QR codes are useful shortcuts to online resources via a phone's camera, but scammers are now tampering with them to direct victims to phishing pages and cryptocurrency scams.
QR or 'Quick Response' codes have been connecting scanners to real-world objects since the 1990s, but got widely adopted during the pandemic as businesses moved to contactless communication and payments via QR codes on restaurant menus, parking meters and other public spaces.
But scammers are now targeting the QR code's increased familiarity by tampering with the pixelated barcodes and redirecting victims to sites that steal logins and financial information, according to an FBI alert.
SEE: Your cybersecurity training needs improvement because hacking attacks are only getting worse
"Businesses use QR codes legitimately to provide convenient contactless access and have used them more frequently during the COVID-19 pandemic. However, cybercriminals are taking advantage of this technology by directing QR code scans to malicious sites to steal victim data, embedding malware to gain access to the victim's device, and redirecting payment for cybercriminal use," the FBI notes in its alert.
It doesn't cite any recent examples of QR scams, but follows the use of QR codes in phishing emails to steal Microsoft 365 credentials in October. The QR codes were useful to attackers because the barcode images bypassed email filters that use URL scanners to block malicious links.

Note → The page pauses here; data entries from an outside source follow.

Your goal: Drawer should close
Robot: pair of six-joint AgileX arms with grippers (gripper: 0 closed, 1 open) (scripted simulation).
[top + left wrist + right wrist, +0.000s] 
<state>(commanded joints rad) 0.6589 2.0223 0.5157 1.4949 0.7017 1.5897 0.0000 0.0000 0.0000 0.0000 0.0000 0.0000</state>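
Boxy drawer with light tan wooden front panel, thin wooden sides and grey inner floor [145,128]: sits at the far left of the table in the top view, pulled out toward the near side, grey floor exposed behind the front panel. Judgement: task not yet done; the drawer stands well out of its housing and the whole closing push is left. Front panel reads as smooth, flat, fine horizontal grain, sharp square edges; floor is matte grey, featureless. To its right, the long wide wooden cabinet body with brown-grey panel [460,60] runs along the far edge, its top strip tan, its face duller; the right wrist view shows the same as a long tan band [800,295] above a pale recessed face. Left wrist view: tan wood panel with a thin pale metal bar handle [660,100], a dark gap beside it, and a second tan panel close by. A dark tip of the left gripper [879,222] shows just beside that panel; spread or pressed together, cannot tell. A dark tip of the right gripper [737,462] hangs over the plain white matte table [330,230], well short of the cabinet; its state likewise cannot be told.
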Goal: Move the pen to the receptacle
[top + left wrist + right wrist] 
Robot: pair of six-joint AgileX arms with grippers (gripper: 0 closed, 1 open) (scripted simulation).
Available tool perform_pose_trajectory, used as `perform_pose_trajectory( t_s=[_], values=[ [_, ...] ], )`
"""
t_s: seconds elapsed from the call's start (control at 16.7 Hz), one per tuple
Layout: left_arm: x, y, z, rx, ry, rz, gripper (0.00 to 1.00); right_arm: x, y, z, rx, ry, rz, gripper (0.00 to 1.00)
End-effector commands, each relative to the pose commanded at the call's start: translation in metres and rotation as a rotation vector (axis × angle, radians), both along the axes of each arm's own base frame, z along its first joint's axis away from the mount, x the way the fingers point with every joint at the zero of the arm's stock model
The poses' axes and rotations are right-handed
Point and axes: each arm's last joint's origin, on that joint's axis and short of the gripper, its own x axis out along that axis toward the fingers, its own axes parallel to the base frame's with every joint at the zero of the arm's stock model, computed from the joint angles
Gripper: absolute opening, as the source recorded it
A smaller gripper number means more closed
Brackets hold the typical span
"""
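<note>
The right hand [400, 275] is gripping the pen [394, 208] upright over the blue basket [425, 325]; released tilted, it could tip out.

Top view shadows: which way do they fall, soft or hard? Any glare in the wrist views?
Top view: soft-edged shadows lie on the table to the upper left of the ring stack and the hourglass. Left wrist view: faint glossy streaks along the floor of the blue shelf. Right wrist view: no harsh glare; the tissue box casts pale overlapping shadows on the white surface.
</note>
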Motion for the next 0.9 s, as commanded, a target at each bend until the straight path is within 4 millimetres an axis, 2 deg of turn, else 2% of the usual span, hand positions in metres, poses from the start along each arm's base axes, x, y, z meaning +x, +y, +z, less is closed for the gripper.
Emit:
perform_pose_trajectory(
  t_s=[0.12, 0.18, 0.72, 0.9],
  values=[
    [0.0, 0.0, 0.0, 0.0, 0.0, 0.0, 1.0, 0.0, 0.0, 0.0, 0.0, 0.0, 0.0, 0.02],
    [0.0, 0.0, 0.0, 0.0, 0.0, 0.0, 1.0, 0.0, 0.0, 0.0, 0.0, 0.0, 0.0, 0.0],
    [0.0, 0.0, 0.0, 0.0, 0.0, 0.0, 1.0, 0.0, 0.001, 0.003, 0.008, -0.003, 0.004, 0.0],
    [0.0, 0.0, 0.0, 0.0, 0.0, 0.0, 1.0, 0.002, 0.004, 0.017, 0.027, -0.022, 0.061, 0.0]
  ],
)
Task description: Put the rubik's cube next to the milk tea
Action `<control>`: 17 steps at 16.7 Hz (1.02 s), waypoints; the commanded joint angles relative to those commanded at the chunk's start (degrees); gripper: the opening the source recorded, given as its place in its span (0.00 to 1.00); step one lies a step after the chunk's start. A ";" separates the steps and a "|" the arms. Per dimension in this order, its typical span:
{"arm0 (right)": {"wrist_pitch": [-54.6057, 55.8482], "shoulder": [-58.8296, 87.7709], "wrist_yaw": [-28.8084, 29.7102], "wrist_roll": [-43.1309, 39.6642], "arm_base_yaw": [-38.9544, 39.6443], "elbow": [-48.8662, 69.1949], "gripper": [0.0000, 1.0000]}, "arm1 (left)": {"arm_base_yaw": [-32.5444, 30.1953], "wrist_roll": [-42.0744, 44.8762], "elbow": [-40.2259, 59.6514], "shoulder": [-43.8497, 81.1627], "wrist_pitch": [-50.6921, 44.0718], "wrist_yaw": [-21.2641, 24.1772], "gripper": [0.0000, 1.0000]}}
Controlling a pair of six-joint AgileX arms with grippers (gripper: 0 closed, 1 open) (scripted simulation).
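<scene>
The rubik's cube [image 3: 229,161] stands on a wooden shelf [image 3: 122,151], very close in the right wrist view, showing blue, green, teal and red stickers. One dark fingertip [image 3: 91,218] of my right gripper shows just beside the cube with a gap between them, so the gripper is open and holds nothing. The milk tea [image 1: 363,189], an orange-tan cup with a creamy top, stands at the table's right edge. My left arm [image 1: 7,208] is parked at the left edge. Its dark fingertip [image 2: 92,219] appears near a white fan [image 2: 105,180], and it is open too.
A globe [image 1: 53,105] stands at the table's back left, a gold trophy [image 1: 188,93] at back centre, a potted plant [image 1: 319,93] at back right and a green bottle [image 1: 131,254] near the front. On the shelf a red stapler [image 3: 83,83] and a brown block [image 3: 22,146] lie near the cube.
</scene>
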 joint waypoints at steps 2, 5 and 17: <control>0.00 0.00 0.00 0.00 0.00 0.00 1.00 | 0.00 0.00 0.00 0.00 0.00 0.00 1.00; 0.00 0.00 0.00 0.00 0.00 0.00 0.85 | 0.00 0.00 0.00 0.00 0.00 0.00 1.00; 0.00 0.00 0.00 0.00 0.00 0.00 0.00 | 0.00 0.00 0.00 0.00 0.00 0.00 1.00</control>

The FBI in October said it had recently started to receive reports about malicious QR codes being used, particularly in cryptocurrency scams. "Crypto transactions are often made through QR codes associated with crypto accounts… making these transactions easy marks," the FBI noted.
"Do not scan a randomly found QR code," the FBI warned.
Ars Technica reported about scammers placing fraudulent QR code stickers on parking meters in major Texas cities. These aimed to trick people into paying for parking to a fraudulent website. The social engineering element was that parking meter terminals today frequently have signs with QR codes to direct users to a non-city, third-party parking payment app.
The FBI's alert addresses this type of scam, too: "A business provides customers with a QR code directing them to a site where they can complete a payment transaction. However, a cybercriminal can replace the intended code with a tampered QR code and redirect the sender's payment for cybercriminal use."
QR codes can also load malware to steal financial information and then withdraw funds from victim accounts, the FBI warns.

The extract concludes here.